◆ TASK ◆
Output all of the listing, leaving every line exactly as written.

◆ DATA SECTION ◆
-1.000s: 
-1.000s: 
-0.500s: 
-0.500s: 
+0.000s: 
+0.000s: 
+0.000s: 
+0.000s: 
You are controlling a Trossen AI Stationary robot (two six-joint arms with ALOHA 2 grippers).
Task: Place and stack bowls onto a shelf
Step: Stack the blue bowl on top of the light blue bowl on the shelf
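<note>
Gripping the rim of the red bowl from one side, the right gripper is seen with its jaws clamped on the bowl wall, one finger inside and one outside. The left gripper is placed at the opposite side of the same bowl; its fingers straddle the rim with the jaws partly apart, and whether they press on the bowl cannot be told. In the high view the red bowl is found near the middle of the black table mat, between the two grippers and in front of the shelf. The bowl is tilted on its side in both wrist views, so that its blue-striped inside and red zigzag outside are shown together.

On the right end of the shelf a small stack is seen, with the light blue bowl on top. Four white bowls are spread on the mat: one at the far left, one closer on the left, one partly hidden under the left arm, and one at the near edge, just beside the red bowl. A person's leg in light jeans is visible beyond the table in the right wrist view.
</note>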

◆ WRITTEN RESPONSE ◆
-1.000s: 
-1.000s: 
-0.500s: 
-0.500s: 
+0.000s: 
+0.000s: 
+0.000s: 
+0.000s: 
You are controlling a Trossen AI Stationary robot (two six-joint arms with ALOHA 2 grippers).
Task: Place and stack bowls onto a shelf
Step: Stack the blue bowl on top of the light blue bowl on the shelf
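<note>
Gripping the rim of the red bowl from one side, the right gripper is seen with its jaws clamped on the bowl wall, one finger inside and one outside. The left gripper is placed at the opposite side of the same bowl; its fingers straddle the rim with the jaws partly apart, and whether they press on the bowl cannot be told. In the high view the red bowl is found near the middle of the black table mat, between the two grippers and in front of the shelf. The bowl is tilted on its side in both wrist views, so that its blue-striped inside and red zigzag outside are shown together.

On the right end of the shelf a small stack is seen, with the light blue bowl on top. Four white bowls are spread on the mat: one at the far left, one closer on the left, one partly hidden under the left arm, and one at the near edge, just beside the red bowl. A person's leg in light jeans is visible beyond the table in the right wrist view.
</note>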

This completes the requested output.